- SUPPLIED INFORMATION:

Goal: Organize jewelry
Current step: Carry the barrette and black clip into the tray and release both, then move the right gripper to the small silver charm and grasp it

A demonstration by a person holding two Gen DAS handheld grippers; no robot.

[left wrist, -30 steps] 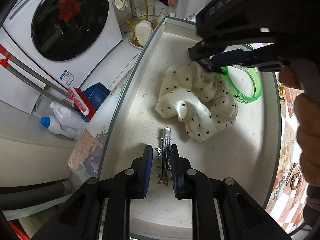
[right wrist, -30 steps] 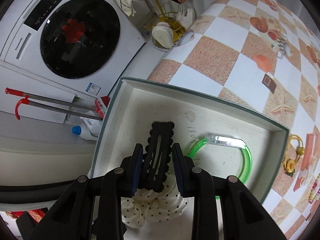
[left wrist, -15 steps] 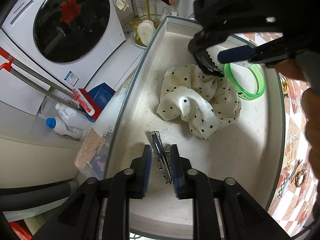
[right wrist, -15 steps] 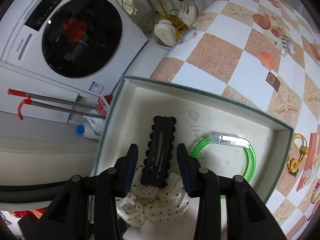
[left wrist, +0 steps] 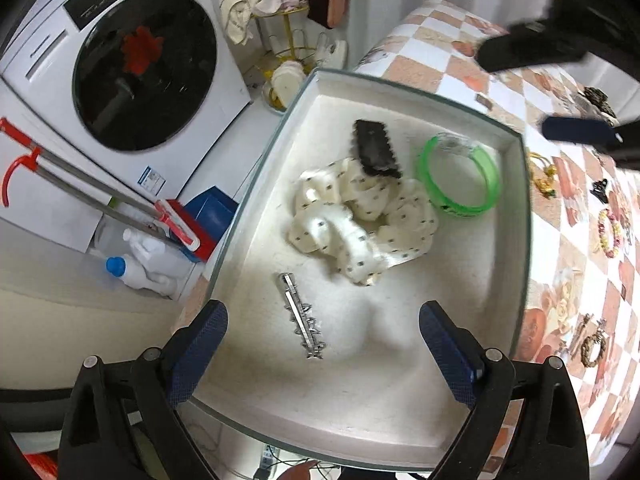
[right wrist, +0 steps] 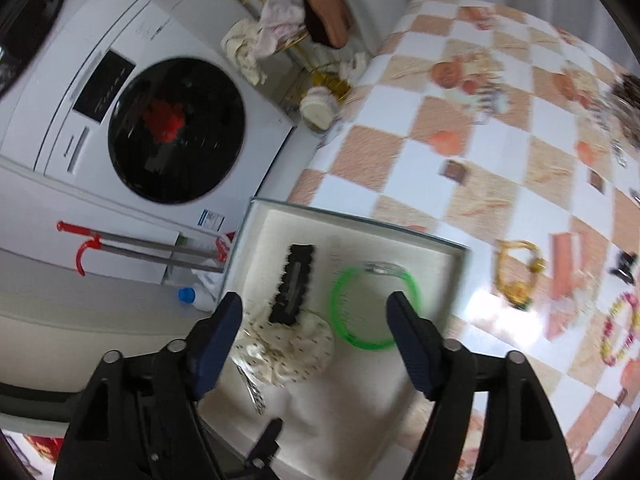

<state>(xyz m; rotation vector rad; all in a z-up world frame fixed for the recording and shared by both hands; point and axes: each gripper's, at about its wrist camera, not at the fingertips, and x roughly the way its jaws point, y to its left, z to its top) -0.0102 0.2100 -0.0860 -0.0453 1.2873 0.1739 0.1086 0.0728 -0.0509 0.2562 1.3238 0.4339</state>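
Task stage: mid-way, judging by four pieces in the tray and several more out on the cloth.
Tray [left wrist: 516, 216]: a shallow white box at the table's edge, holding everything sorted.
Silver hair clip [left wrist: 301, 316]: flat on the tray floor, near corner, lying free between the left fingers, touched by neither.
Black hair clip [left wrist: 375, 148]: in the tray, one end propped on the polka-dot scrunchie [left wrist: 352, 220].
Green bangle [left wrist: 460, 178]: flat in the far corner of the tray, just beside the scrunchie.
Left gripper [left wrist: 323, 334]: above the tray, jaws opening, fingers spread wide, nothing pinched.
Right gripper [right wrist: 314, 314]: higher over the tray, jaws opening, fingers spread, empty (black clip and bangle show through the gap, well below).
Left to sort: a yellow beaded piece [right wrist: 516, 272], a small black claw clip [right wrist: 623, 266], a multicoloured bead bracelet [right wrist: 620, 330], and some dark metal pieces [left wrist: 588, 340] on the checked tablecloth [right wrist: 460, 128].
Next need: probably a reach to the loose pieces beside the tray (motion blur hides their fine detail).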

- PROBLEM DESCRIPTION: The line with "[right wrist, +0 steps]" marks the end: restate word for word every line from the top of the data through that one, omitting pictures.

- OUTPUT BELOW:
Goal: Organize jewelry
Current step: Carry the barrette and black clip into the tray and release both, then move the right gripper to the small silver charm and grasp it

A demonstration by a person holding two Gen DAS handheld grippers; no robot.

[left wrist, -30 steps] 
[right wrist, -30 steps] 
[left wrist, -15 steps] 
[right wrist, -15 steps] 
[left wrist, +0 steps] 
[right wrist, +0 steps] 

Nothing else is required for this exercise.